Bert Hölldobler, Edward O. Wilson: Il superorganismo,Traduzione di Isabella C. Blum, Biblioteca Scientifica 2011, pp. 602, isbn: 9788845925603, Etologia, € 49,00.

 

La creazione

 

Il ruolo delle formiche nella biosfera – ci dice Edward Wilson – è così importante che l’umanità forse non potrebbe sopravvivere senza di esse. E di certo non potrebbe sopravvivere senza batteri e archei, l’invisibile e onnipresente «materia oscura» dell’universo vivente della Terra. Ma l’umanità, prigioniera della propria strategia arcaica della sopravvivenza a breve termine, è ancora troppo concentrata su se stessa e sui propri bisogni, e sta distruggendo la natura con la forza di un meteorite.

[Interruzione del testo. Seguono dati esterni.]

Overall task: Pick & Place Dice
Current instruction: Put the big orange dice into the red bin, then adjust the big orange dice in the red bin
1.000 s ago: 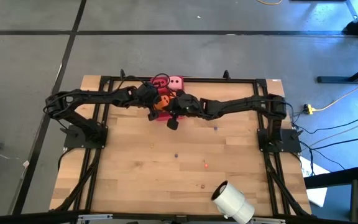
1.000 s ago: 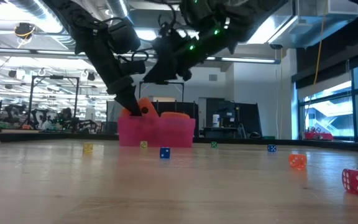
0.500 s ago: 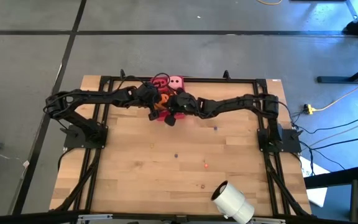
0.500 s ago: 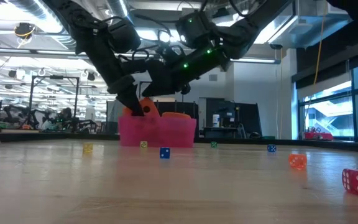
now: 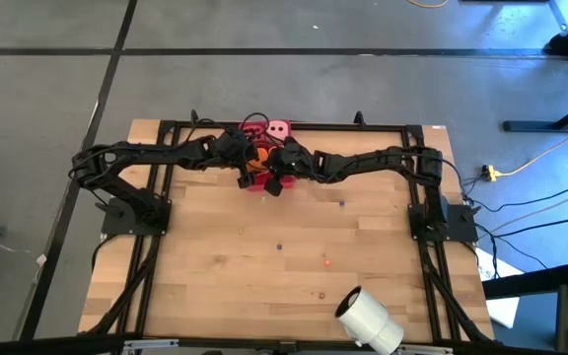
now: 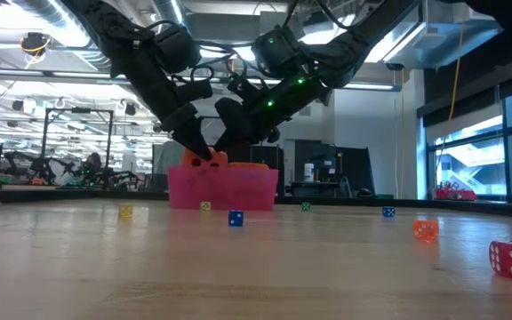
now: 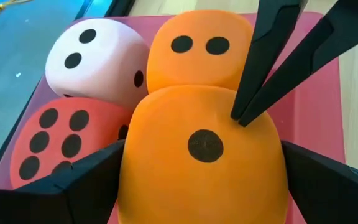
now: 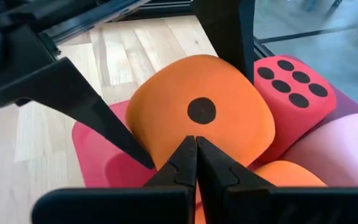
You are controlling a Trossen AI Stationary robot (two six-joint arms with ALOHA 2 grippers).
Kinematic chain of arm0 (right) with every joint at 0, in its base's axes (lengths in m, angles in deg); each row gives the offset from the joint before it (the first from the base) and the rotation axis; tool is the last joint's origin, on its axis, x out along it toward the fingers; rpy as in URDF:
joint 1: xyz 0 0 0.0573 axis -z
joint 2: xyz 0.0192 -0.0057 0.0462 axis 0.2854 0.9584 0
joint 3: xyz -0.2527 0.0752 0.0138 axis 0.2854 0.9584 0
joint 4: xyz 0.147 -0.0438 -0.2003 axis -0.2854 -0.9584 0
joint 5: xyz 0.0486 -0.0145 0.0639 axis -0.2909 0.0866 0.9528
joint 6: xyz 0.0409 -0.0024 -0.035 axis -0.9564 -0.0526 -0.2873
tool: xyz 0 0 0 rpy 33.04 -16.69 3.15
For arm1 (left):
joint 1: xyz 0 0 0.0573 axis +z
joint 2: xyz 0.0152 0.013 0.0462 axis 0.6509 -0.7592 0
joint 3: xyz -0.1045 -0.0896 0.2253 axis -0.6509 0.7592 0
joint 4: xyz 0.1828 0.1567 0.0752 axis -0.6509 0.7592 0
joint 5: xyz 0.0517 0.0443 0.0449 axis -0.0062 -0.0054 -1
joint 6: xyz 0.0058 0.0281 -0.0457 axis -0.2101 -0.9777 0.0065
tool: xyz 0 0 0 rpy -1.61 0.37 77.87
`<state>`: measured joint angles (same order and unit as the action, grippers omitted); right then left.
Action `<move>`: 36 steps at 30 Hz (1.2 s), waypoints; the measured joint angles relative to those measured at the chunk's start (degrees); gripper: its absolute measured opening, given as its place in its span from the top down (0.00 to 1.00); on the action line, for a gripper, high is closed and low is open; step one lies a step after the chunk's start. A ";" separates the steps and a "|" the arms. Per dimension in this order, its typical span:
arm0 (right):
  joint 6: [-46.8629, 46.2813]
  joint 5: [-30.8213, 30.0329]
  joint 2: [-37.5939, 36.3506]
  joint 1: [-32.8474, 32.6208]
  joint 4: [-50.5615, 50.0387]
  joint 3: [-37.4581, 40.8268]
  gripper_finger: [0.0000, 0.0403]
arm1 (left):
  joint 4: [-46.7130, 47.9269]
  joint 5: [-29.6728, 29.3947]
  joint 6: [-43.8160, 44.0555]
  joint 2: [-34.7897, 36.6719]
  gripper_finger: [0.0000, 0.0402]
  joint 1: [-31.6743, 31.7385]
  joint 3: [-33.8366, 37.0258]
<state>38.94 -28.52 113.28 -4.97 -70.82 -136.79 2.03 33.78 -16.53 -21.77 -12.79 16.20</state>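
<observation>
While both arms crowd over the red tray (image 5: 251, 186) at the far middle of the table (image 5: 294, 256), the left gripper (image 7: 197, 180) stands spread wide with a finger on either side of the top orange die (image 7: 202, 149), one pip up. It looks like a straddle, not a squeeze. The right gripper (image 8: 196, 163) is pinched shut, empty, its tips touching that same die.

All four dice sit in the tray: the second orange die (image 7: 197, 50) behind, the pink die (image 7: 98, 59) and the red die (image 7: 58, 140) alongside. I'd say this is the placing step, nearly done: the right tip seems to be steadying the die. Next the left arm needs a clean lift straight up, without dragging the soft cube along.

The wood top carries small scattered dice nearer us, and a white roll (image 5: 368, 320) at the near right. Beyond lies an open workshop with ceiling lights and big windows on the right.
</observation>
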 joint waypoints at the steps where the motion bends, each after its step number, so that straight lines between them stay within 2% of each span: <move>1: -0.01 0.00 0.00 0.09 0.00 0.00 0.99 | -0.16 0.00 -0.01 0.00 0.01 0.00 0.00; 11: -1.16 0.08 0.00 0.31 0.96 0.00 0.99 | -1.27 0.03 -0.63 0.00 0.01 0.00 0.00; 17: -3.94 4.64 -0.02 -0.09 10.98 0.00 0.99 | -1.46 0.34 -2.62 -0.20 0.01 -0.15 -0.09; 20: -4.07 5.87 -0.07 -0.11 10.77 -0.02 0.99 | -2.46 0.47 -4.10 -0.20 0.01 -0.70 -0.09; 29: -5.67 4.48 1.92 0.89 6.53 -0.07 0.98 | -7.48 -0.04 -7.13 -0.15 0.01 -3.30 -0.09; 32: -5.62 1.47 2.65 1.00 6.39 -0.07 0.98 | -7.46 -2.11 -7.23 -0.11 0.01 -3.43 -0.09; 36: -4.28 0.90 2.92 1.09 5.57 0.00 0.98 | -7.18 -5.45 -7.26 0.03 0.01 -3.41 -0.09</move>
<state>34.66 -27.62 116.20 -3.87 -65.25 -136.79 -5.14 28.32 -23.79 -21.74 -16.20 16.11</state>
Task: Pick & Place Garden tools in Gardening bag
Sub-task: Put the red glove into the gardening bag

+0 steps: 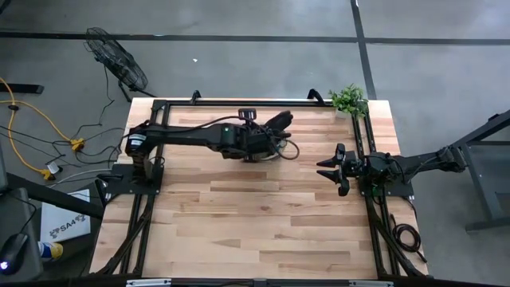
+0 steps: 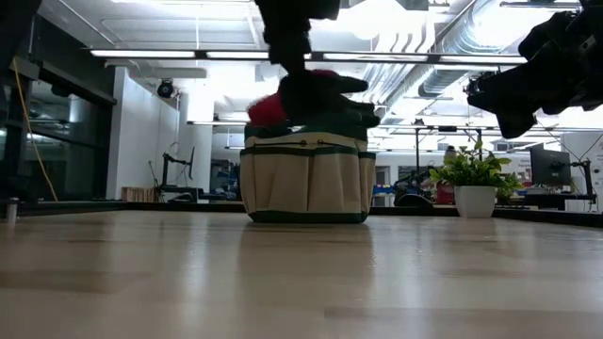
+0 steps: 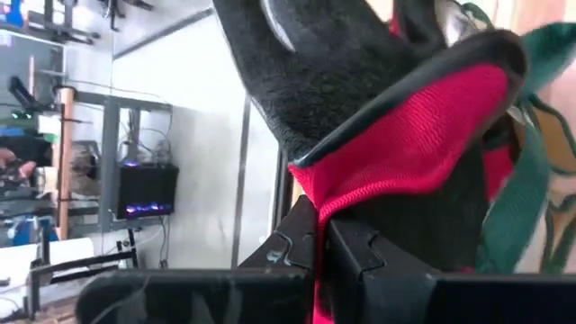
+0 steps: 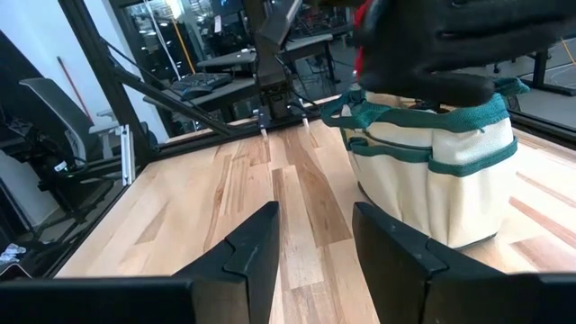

Entro la fine del secolo, metà di tutte le specie potrebbero essere definitivamente uscite di scena. Avrà allora inizio quella che potrebbe venire ricordata un giorno come l’Era eremozoica – l’Età della Solitudine. I costi materiali e spirituali per le generazioni future rischierebbero di essere sbalorditivi, ma a scongiurare tutto questo non bastano mere considerazioni utilitaristiche. Per risultare realmente efficace, la strategia di conservazione deve tentare di collegare l’approccio razionale tipico della scienza con quello più emotivo e spirituale offerto dalla nostra innata «biofilia», tendenza che permane, seppure atrofizzata, persino nei bozzoli artificiali in cui scorre la nostra esistenza urbana e che potrebbe diventare il fondamento di una nuova etica. La battaglia ecologista è spesso poco più di un kit ideologico; ma qui a condurla è uno scienziato della statura di Wilson, capace di inesorabili affondi e di analisi precise: la messa a fuoco del rapporto tra natura selvatica e psiche; l’individuazione di specie invasive come una delle principali cause di estinzione e l’estensione del concetto di «alieno» alla stessa attività umana; l’affermazione della discrasia adattativa fra Homo sapiens e un ambiente che muta troppo rapidamente. Uno scienziato, per di più, che per la sua appassionata perorazione ha scelto la singolare forma di una lettera indirizzata a un immaginario uomo di chiesa, nella speranza che religione e scienza, «le forze più potenti nel mondo di oggi», possano incontrarsi «al di qua della metafisica» per salvare il futuro della vita sulla Terra. Come ha scritto Oliver Sacks a proposito di questo libro, non potremo allora «non sentirci tutti coinvolti».
Edward O. Wilson: La creazione,Traduzione di Giuseppe Barbiero, La collana dei casi, 2008, pp. 198, isbn: 9788845923241, Filosofia, Biologia, € 19,00.